EXERCISE REQUIREMENTS =
Please write out all of the data below exactly, without including the pictures.

MATERIAL FOR THE TASK =
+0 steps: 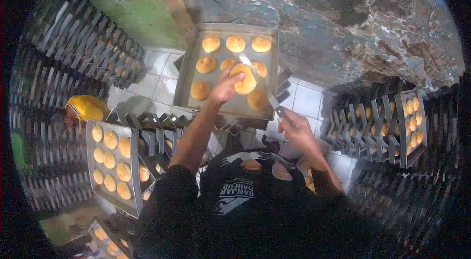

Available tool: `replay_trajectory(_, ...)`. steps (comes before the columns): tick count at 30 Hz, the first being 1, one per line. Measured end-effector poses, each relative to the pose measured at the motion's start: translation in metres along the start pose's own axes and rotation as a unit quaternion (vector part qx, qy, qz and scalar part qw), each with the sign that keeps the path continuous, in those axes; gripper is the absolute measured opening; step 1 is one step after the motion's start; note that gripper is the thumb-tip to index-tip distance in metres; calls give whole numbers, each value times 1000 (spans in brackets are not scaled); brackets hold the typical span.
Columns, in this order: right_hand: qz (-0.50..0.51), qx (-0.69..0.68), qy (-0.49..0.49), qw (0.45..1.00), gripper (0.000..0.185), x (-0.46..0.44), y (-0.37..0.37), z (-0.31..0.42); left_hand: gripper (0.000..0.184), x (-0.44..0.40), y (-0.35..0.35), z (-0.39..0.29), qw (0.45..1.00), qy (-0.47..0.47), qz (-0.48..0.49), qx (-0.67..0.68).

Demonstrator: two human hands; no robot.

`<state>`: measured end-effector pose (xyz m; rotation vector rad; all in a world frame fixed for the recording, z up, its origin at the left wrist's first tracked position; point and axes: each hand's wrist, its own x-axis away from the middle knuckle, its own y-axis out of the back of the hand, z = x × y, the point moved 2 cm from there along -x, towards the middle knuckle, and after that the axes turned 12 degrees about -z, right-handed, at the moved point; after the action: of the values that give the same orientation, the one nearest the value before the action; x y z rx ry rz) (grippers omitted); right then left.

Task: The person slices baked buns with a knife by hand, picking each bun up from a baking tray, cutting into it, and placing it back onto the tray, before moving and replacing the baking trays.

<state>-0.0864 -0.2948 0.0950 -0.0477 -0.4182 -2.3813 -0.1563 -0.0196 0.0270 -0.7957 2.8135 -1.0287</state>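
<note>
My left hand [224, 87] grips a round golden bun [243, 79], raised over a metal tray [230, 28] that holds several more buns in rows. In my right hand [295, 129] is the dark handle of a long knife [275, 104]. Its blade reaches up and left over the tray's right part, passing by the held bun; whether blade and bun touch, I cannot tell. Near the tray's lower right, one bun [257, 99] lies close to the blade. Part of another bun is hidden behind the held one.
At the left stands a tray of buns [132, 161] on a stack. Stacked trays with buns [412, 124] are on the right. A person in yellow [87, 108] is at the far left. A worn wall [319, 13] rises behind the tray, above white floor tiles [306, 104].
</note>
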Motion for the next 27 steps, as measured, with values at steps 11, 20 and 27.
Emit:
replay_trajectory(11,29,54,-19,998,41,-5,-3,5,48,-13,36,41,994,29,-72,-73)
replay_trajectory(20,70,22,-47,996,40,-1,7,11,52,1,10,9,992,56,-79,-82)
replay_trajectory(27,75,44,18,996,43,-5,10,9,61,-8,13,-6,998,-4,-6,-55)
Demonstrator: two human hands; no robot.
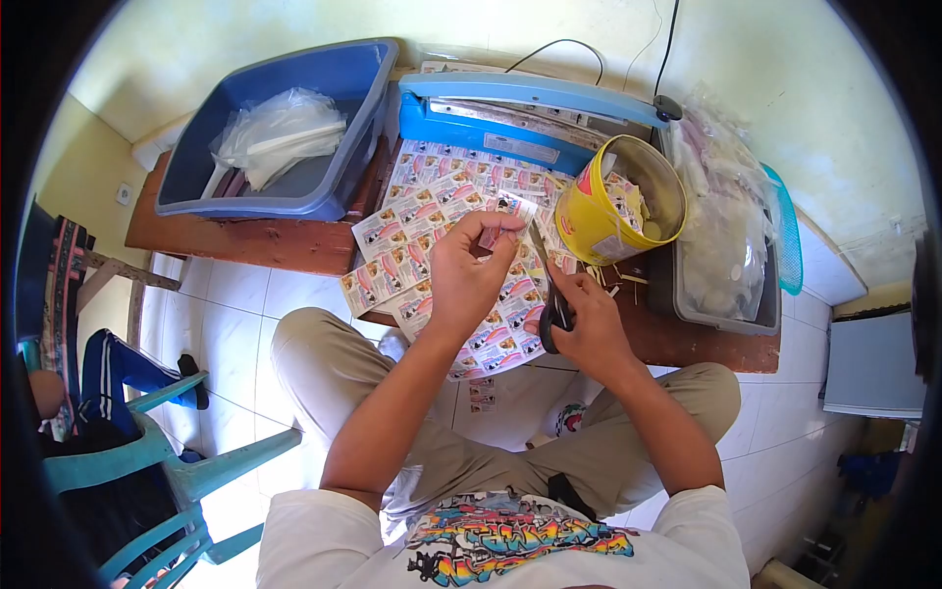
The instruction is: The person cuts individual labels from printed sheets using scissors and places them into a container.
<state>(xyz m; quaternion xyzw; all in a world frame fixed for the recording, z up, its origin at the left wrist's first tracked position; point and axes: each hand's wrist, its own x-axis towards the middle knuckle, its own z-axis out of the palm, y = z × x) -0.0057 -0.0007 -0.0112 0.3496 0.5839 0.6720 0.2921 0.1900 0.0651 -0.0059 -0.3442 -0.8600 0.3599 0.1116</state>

COMPLETED EXERCISE =
+0 steps: 

Available tool: `replay_trajectory(_, ...)`. steps (comes before the columns): tick count at 30 Hz, the first being 1, one per line. Measured end-effector poses, each relative to the pose measured at the motion's start: translation in metres along the start pose's own axes and rotation as a unit quaternion (vector part qx, qy, qz and scalar part qw), each with the sign that keeps the path continuous, in those axes; gripper is the absolute measured opening; step 1 is one step after the motion's start; note that gripper is the thumb-tip to index-tip distance in metres; calls give whole numbers, each value times 1000 (spans in brackets are not scaled); brackets hold the typical span.
Columns, in this order: right_hand: qz (-0.50..0.51), qx (-0.69..0.68), qy (-0.49..0.49), qw (0.45..1.00), gripper (0.000..0.185), x (-0.46..0.44), y (-0.37..0.37), z (-0.31..0.42); left_hand: gripper (0.000..0.184), x (-0.44..0.40), y (-0.35..0.35), z (-0.39..0.29), qw (0.45..1.00), qy (-0.47..0.47), qz (-0.48..0.49), qx (-0.67..0.68).

Demonstrator: two human hands; no robot.

`<state>`: measured end-effector pose (xyz m; rotation vector rad; all in a world frame fixed for the recording, z up, its origin at the left wrist's first tracked position; point and axes: each hand's wrist, its own x-axis away from the middle knuckle, its own y-axis out of the back of the hand, z = x × y, the point moved 2 cm from there along -x, towards the middle knuckle, and after that the axes turned 12 degrees about -z, right-handed, at the moved point; after the action: of the values that give the same orientation, the one nearest the value before the action; x y z rx ry rz) (grippers omitted); right then left.

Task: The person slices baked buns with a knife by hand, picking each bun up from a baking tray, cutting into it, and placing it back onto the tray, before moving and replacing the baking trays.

<state>-0.0864 -0.2948 0.0950 -0.0477 -0.4182 -2.3813 -0.1563 -0.0196 0.0270 -0.7957 2.8135 -1.0287</state>
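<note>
My left hand [224, 87] grips a round golden bun [243, 79], raised over a metal tray [230, 28] that holds several more buns in rows. In my right hand [295, 129] is the dark handle of a long knife [275, 104]. Its blade reaches up and left over the tray's right part, passing by the held bun; whether blade and bun touch, I cannot tell. Near the tray's lower right, one bun [257, 99] lies close to the blade. Part of another bun is hidden behind the held one.
At the left stands a tray of buns [132, 161] on a stack. Stacked trays with buns [412, 124] are on the right. A person in yellow [87, 108] is at the far left. A worn wall [319, 13] rises behind the tray, above white floor tiles [306, 104].
</note>
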Motion for the next 27 steps, as measured, with values at steps 11, 20 and 27.
Emit:
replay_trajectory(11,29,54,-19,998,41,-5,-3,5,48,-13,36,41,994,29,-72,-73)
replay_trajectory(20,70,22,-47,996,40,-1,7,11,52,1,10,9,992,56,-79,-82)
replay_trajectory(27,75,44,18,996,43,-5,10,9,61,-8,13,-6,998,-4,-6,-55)
Demonstrator: two human hands; no robot.
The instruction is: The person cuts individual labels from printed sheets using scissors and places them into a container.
<state>(xyz m; quaternion xyzw; all in a world frame fixed for the recording, z up, its origin at the left wrist's first tracked position; point and axes: each hand's wrist, its own x-axis towards the middle knuckle, its own z-axis out of the palm, y = z × x) -0.0057 -0.0007 -0.0112 0.3496 0.5839 0.6720 0.2921 0.1900 0.0651 -0.0059 -0.3442 -0.8600 0.3599 0.1116</state>

The response to the exercise has been completed.